### [Instructions for the task]
The data is to be retyped in full, exactly.

### [Provided material]
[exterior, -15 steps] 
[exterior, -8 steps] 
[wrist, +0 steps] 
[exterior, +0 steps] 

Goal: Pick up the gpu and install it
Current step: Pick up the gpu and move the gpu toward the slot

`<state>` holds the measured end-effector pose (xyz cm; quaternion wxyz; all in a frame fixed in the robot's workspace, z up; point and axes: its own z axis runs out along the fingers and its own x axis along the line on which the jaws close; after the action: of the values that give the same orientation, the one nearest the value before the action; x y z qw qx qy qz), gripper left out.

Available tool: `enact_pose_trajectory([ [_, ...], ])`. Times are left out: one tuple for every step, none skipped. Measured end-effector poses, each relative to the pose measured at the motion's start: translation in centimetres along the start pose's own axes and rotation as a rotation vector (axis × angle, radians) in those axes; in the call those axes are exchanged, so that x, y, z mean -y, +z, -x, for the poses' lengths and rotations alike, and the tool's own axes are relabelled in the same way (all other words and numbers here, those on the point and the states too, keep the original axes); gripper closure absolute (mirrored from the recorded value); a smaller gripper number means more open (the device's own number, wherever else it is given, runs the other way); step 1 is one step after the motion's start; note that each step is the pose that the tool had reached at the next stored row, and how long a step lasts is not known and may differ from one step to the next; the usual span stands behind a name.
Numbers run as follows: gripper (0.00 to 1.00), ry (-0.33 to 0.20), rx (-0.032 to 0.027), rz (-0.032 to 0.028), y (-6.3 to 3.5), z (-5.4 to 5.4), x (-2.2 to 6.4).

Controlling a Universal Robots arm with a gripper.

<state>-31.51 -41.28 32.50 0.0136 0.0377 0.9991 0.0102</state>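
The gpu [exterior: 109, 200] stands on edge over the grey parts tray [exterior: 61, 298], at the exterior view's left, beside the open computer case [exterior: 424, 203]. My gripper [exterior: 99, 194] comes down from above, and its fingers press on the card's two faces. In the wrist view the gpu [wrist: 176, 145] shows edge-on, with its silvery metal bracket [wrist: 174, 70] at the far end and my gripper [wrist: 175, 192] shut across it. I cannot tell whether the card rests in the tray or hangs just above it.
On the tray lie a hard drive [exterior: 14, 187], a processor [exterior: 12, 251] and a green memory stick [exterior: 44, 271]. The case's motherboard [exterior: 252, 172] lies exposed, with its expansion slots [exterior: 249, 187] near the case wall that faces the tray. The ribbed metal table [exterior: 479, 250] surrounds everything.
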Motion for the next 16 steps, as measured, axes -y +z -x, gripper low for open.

### [Solution below]
[exterior, -15 steps] 
[exterior, -8 steps] 
[wrist, +0 steps] 
[exterior, +0 steps] 

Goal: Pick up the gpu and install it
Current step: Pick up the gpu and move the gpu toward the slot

`<state>` holds the measured end-effector pose (xyz cm; quaternion wxyz; all in a frame fixed in the robot's workspace, z up; point and axes: its own z axis runs out along the fingers and its own x axis along the line on which the jaws close; after the action: of the values that give the same orientation, the one nearest the value before the action; x y z qw qx qy qz), gripper left out.

Available tool: `enact_pose_trajectory([ [_, ...], ])`. Times are left out: one tuple for every step, none skipped. Measured end-effector poses, each relative to the pose measured at the motion's start: translation in centimetres along the start pose's own axes and rotation as a rotation vector (axis × angle, radians) in those axes; in the call those axes are exchanged, so that x, y, z mean -y, +z, -x, for the poses' lengths and rotations alike, and the tool's own axes are relabelled in the same way (all other words and numbers here, those on the point and the states too, keep the original axes); gripper closure absolute (mirrored from the recorded value); a smaller gripper number means more open (the device's own number, wherever else it is given, runs the other way); step 1 is one step after the motion's start; note that each step is the pose that the tool had reached at the next stored row, and how long a step lasts is not known and may differ from one step to the next; the usual span stands behind a name.
Numbers run as follows: gripper (0.00 to 1.00), ry (-0.33 to 0.20), rx (-0.032 to 0.027), rz (-0.032 to 0.028), y (-6.3 to 3.5), z (-5.4 to 5.4), x (-2.2 to 6.4).

Controlling a Universal Robots arm with a gripper.

<state>-31.51 -41.28 32.50 0.0136 0.0377 0.9991 0.0102</state>
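The gpu [exterior: 109, 200] stands on edge over the grey parts tray [exterior: 61, 298], at the exterior view's left, beside the open computer case [exterior: 424, 203]. My gripper [exterior: 99, 194] comes down from above, and its fingers press on the card's two faces. In the wrist view the gpu [wrist: 176, 145] shows edge-on, with its silvery metal bracket [wrist: 174, 70] at the far end and my gripper [wrist: 175, 192] shut across it. I cannot tell whether the card rests in the tray or hangs just above it.
On the tray lie a hard drive [exterior: 14, 187], a processor [exterior: 12, 251] and a green memory stick [exterior: 44, 271]. The case's motherboard [exterior: 252, 172] lies exposed, with its expansion slots [exterior: 249, 187] near the case wall that faces the tray. The ribbed metal table [exterior: 479, 250] surrounds everything.
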Motion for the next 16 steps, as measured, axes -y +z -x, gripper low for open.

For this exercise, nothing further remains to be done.